Originally Posted by
Denti
Lufthansa always had a plan B, which is going through the german chapter 11 process (Planinsolvenz in Eigenverwaltung). That would allow them to get the pension pots and there is more than enough money in that pot to weather this storm. An additional bonus would be of course that they could finally get some real concessions from their unions. Will be quite interesting to see that unfold.
Even more interesting is however that france, netherlands and germany are quite willing to give their aviation sectors huge bailouts, while apparently the UK is not. Putting all UK airlines at a distinct disatvantage.
I did read criticism of the Lufthansa board that they had (apparently ) not considered any measures other than the government rescue or insolvency. Perhaps your reply puts flesh on those bones.
I'm not actually sure why the actions of F/NL/D should necessarily disadvantage British airlines.
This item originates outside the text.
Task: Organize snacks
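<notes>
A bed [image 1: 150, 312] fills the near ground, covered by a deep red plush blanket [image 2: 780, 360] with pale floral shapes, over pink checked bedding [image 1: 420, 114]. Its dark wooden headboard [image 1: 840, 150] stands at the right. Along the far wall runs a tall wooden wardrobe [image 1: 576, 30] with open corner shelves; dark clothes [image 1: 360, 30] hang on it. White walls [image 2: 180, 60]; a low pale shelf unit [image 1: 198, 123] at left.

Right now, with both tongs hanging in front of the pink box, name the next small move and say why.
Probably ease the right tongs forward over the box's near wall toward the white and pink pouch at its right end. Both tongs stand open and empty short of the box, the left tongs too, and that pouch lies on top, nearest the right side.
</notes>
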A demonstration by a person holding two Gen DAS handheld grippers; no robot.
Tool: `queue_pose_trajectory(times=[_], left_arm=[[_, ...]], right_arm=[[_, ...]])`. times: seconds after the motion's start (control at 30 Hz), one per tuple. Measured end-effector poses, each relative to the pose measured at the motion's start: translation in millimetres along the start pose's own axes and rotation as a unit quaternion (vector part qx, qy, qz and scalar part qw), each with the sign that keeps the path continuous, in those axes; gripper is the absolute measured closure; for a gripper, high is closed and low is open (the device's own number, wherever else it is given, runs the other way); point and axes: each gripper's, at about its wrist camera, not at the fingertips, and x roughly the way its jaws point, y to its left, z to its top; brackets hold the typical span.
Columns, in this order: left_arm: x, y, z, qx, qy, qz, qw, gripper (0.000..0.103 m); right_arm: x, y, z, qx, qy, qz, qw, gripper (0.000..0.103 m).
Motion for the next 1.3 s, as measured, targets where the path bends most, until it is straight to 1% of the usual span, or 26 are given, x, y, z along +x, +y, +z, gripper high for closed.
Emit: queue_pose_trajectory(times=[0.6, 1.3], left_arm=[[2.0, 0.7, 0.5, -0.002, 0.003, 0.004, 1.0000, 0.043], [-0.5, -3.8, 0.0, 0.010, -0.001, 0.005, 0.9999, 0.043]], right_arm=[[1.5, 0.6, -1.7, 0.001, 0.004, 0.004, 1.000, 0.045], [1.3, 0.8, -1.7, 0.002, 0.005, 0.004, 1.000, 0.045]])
They are all loan schemes
AFAIK , and from memory, the proposed interest on the LH loan was 9% by 2030, so certainly not cheap. If the British airlines can either fund themselves ( IAG obviously , EJ probably ) then they don't need the helping governmental hand, which may simply avoid long weeks of negotiation with banks. Government help may well be seen as detrimental by company managements because:
a) There will be pressure not to cut jobs and pay generous redundancy to those who have to leave
b) There may be interference in planning ( number of bases etc ) and re-organisation of working rules for staff.
c) The unions will be much strengthened in their negotiating position.